**PROBLEM:** Find the word "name" in the records and copy every line where it occurs.

**TASK INPUT:**
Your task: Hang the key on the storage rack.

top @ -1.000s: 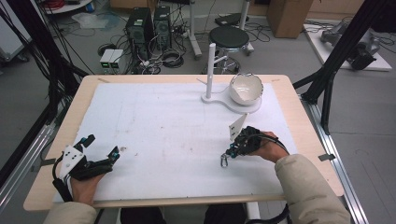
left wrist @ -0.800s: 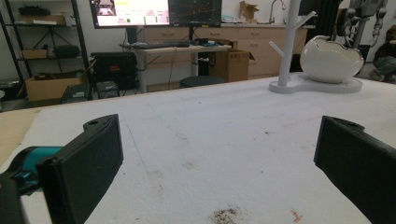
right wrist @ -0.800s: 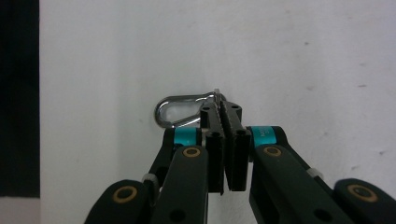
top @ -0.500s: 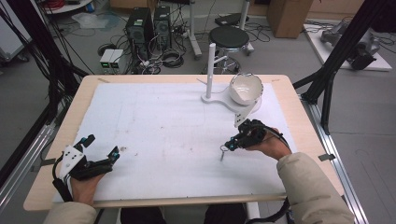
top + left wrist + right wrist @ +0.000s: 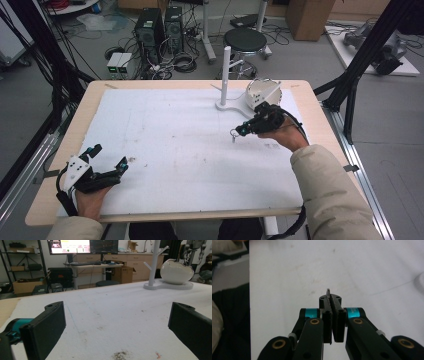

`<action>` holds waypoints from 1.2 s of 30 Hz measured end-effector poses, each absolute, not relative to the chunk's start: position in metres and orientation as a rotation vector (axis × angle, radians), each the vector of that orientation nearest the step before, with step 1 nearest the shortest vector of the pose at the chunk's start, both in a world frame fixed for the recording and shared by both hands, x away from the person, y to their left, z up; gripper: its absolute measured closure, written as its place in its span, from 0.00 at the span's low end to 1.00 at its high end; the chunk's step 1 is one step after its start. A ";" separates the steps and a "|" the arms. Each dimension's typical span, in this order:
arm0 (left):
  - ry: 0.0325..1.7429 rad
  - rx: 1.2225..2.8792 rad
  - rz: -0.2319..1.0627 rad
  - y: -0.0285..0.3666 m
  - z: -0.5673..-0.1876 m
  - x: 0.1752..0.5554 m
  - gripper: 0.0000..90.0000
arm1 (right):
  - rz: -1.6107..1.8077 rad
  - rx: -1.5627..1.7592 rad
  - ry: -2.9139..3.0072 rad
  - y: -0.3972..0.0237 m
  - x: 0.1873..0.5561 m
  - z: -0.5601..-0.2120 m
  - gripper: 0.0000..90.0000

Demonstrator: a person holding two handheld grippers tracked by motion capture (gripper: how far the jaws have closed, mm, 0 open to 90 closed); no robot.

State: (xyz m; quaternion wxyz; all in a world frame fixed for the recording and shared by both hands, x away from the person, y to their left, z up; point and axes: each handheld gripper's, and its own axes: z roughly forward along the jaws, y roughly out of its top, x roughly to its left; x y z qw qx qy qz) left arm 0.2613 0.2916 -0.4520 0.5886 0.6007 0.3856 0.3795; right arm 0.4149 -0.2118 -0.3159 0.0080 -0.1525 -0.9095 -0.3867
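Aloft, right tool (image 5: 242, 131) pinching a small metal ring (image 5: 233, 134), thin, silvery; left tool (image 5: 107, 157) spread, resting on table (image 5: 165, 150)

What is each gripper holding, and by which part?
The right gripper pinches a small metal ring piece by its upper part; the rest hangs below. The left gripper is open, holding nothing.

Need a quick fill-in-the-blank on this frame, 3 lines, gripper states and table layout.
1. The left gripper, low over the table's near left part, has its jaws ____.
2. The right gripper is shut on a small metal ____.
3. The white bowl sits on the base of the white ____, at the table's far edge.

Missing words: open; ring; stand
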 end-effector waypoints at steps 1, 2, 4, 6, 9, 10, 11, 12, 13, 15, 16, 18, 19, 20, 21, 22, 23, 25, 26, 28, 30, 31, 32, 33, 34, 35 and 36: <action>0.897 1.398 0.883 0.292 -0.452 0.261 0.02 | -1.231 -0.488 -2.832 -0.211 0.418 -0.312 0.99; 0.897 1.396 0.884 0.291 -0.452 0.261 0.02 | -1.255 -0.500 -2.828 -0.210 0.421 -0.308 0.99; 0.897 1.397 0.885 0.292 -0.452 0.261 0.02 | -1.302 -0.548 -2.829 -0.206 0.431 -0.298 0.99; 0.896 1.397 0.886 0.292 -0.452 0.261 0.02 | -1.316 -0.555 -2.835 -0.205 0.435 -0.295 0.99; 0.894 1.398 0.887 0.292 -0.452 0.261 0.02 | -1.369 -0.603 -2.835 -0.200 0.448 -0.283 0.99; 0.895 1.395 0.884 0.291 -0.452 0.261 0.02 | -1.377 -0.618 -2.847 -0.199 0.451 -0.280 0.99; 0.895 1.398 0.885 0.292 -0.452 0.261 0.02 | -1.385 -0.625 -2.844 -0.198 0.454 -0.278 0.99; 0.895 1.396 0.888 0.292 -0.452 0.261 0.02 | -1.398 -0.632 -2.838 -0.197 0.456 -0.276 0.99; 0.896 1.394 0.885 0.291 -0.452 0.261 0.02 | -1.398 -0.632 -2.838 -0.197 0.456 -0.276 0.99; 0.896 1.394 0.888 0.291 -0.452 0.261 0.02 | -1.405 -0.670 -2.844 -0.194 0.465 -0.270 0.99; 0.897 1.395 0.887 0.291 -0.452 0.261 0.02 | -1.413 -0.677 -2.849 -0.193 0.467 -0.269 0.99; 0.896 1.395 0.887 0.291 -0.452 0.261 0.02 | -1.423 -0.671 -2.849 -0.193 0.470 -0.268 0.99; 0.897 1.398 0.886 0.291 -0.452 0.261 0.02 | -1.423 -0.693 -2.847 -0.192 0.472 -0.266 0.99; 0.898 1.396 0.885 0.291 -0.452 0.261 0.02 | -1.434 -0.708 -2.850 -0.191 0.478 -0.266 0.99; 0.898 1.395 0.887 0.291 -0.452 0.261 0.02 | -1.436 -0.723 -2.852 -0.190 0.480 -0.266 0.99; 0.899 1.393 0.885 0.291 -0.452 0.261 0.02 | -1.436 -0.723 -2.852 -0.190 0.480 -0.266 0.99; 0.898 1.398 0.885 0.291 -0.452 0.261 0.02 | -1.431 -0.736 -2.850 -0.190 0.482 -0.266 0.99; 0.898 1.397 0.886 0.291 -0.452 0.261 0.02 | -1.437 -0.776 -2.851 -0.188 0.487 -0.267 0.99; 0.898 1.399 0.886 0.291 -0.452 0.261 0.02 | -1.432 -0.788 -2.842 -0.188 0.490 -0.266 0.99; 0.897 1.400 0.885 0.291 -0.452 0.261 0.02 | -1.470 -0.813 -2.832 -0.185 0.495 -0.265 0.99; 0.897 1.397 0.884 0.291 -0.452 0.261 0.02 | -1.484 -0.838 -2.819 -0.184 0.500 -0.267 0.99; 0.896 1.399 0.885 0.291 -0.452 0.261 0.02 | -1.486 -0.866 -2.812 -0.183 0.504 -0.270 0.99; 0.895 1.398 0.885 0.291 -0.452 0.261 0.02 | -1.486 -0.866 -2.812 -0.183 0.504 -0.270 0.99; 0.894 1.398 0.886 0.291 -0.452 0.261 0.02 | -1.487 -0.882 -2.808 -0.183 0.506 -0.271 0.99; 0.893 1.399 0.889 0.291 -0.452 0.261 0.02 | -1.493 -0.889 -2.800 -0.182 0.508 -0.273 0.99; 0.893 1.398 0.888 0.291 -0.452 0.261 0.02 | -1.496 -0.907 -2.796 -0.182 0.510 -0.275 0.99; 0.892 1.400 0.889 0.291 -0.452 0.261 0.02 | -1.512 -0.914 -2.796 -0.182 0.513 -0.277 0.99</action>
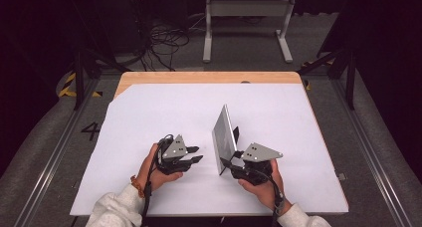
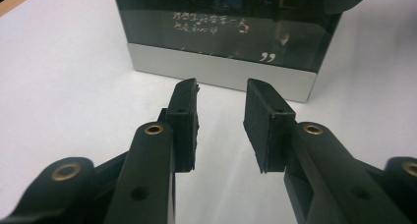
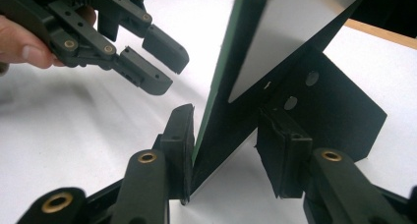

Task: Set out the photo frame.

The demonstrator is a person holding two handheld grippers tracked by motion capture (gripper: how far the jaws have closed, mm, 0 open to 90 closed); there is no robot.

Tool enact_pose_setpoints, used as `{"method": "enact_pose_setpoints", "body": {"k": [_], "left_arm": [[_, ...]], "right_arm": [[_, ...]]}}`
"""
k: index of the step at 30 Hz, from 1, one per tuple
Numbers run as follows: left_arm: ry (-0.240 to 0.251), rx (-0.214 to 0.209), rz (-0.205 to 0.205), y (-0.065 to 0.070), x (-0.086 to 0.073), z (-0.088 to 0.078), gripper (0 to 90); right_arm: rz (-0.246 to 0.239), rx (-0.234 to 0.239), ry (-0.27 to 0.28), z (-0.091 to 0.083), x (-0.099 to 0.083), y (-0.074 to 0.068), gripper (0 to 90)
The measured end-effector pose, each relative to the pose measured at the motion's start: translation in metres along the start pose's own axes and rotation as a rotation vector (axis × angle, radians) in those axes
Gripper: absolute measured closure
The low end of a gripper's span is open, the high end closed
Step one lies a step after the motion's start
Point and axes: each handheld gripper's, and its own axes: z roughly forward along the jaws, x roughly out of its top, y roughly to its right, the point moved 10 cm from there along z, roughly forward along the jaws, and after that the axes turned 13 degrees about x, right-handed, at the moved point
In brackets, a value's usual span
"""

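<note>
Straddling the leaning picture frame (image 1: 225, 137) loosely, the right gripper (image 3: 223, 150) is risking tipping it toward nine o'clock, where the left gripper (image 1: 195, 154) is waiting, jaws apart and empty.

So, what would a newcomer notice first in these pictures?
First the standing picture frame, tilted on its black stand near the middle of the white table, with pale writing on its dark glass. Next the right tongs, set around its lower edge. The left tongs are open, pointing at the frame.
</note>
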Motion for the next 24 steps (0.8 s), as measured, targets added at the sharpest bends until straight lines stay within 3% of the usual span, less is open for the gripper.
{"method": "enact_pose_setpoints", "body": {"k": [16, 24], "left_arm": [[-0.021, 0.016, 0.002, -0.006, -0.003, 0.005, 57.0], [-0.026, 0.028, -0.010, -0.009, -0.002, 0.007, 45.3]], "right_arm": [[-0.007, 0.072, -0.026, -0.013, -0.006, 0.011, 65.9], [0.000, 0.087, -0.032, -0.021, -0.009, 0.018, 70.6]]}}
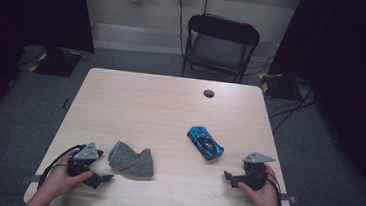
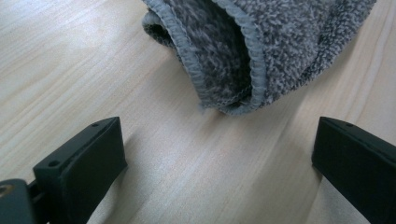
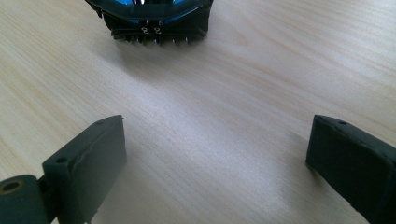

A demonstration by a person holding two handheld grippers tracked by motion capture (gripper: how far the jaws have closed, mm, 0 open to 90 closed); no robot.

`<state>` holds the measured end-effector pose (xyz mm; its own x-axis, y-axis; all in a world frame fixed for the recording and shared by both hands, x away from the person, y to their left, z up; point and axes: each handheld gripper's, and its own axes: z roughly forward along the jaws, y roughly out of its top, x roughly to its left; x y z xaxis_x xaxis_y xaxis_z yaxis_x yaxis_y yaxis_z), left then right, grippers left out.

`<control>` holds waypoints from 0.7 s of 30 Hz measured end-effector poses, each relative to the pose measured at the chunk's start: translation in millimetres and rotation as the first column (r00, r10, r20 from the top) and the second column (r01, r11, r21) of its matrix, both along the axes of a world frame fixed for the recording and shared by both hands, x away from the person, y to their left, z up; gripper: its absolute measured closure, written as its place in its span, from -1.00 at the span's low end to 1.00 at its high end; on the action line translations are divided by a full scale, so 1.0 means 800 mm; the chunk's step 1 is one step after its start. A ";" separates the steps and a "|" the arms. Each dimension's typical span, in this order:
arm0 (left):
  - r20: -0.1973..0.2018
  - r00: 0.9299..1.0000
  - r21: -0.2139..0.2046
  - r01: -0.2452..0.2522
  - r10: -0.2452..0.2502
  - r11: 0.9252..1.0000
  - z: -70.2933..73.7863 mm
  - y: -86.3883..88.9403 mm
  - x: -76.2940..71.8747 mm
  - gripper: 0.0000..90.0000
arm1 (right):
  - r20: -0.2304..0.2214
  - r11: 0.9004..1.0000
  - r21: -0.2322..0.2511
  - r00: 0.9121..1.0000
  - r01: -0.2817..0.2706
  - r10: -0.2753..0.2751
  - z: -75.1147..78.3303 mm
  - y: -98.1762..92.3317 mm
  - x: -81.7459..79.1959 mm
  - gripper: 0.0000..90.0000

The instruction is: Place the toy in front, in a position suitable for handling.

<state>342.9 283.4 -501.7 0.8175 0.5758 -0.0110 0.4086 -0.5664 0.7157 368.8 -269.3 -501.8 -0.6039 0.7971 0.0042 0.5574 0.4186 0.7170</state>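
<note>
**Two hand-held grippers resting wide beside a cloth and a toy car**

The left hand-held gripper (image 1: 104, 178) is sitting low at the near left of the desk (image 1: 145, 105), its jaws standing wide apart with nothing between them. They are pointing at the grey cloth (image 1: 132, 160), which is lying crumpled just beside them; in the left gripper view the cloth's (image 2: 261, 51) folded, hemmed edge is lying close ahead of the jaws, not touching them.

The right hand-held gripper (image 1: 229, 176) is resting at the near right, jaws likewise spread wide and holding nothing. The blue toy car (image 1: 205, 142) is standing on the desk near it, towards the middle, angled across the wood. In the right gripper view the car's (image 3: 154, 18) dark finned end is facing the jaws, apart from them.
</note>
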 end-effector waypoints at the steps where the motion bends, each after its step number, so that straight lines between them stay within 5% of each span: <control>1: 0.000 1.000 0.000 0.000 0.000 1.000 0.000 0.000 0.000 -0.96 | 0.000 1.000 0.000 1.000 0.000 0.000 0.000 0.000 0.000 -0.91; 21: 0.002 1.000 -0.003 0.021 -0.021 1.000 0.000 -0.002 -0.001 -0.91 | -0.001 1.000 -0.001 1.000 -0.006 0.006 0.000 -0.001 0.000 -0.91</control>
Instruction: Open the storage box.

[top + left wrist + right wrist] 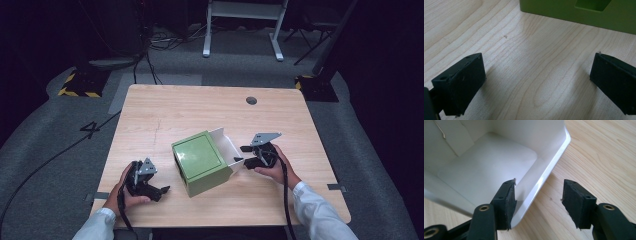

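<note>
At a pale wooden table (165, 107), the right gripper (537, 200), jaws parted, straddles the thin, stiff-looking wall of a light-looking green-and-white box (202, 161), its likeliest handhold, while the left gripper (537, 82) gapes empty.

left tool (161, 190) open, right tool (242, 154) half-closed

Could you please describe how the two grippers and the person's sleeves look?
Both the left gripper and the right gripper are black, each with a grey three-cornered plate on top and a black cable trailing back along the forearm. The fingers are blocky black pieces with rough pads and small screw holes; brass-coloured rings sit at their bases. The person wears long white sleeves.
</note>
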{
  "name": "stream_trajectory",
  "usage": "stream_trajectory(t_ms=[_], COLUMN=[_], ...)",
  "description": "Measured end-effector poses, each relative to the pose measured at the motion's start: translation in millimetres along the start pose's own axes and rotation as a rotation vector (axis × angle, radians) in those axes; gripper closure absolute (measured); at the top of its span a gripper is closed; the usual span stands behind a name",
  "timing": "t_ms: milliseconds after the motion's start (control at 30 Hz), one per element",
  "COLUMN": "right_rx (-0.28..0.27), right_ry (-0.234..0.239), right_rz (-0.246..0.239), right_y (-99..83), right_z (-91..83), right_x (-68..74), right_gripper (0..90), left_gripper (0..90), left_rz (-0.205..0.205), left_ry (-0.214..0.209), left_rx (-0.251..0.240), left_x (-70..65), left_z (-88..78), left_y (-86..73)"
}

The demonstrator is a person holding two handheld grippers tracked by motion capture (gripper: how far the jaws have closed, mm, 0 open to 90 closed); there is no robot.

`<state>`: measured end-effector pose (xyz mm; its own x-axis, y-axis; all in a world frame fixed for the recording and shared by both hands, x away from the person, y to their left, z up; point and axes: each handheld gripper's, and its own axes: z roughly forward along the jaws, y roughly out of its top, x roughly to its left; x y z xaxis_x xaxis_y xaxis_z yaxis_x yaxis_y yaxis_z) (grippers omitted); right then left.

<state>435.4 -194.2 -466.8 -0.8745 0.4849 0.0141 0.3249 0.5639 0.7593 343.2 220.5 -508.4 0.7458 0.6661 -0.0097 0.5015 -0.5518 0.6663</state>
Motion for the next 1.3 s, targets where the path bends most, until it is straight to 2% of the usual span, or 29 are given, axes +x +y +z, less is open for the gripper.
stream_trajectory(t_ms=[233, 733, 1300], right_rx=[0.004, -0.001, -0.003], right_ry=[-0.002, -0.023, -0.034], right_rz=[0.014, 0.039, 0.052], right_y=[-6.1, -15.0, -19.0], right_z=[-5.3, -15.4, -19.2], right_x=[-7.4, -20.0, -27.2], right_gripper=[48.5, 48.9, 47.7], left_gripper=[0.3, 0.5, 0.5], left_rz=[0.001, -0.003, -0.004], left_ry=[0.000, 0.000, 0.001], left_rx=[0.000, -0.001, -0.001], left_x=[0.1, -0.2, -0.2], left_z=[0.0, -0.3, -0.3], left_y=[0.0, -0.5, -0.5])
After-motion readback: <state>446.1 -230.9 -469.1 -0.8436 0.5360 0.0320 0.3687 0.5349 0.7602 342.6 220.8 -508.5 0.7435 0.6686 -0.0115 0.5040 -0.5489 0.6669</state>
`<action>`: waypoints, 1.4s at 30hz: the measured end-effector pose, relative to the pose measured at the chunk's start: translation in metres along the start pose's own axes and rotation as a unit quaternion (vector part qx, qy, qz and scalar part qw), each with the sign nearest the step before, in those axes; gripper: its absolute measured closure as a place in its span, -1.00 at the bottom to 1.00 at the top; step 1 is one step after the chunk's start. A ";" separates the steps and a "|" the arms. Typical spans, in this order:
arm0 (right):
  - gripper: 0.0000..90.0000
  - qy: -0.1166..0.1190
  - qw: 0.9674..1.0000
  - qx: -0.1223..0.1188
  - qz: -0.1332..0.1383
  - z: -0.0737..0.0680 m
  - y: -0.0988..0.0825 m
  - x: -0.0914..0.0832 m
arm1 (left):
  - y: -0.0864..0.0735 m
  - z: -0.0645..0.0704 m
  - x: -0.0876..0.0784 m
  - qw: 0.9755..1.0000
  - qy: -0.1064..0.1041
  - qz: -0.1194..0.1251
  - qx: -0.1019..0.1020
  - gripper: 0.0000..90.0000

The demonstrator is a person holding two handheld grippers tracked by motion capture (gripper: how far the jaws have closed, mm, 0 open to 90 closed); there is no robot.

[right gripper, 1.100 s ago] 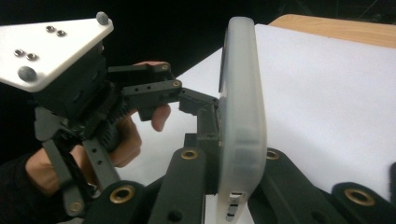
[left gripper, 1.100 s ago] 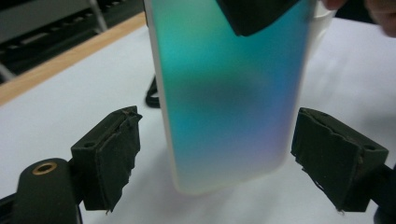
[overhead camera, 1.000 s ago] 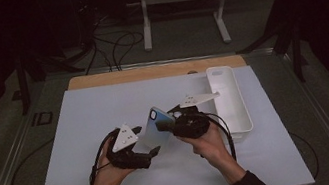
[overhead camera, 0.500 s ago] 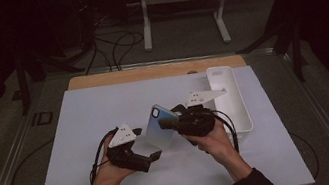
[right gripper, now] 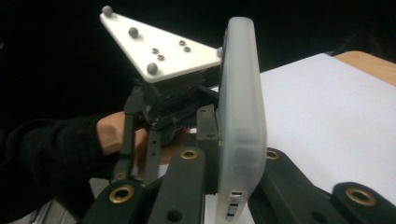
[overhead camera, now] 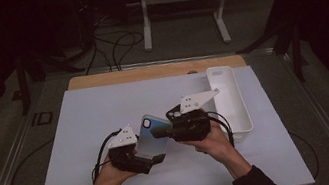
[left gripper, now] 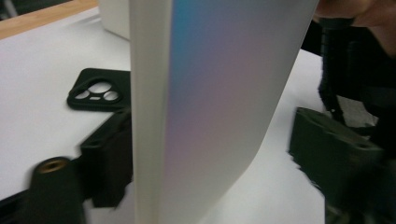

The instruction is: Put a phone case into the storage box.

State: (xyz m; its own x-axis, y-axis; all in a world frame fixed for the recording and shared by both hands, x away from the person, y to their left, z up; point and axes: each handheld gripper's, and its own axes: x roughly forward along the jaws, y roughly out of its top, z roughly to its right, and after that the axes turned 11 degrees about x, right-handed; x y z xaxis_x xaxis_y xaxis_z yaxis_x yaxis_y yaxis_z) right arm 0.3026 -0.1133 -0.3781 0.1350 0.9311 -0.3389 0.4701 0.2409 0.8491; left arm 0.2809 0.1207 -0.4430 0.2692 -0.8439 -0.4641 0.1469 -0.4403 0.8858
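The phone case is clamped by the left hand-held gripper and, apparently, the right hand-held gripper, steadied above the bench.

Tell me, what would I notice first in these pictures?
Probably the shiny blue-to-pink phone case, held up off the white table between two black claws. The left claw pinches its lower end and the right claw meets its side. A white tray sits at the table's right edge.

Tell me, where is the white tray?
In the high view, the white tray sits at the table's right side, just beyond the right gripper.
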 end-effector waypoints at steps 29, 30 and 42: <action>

**SOLUTION:**
  "name": "stream_trajectory",
  "description": "Measured end-effector poses, each relative to the pose measured at the motion's start: translation in millimetres along the start pose's own axes and rotation as a rotation vector (axis × angle, radians) in those axes; gripper closure absolute (measured); at the top of its span a gripper is closed; the usual span stands behind a name",

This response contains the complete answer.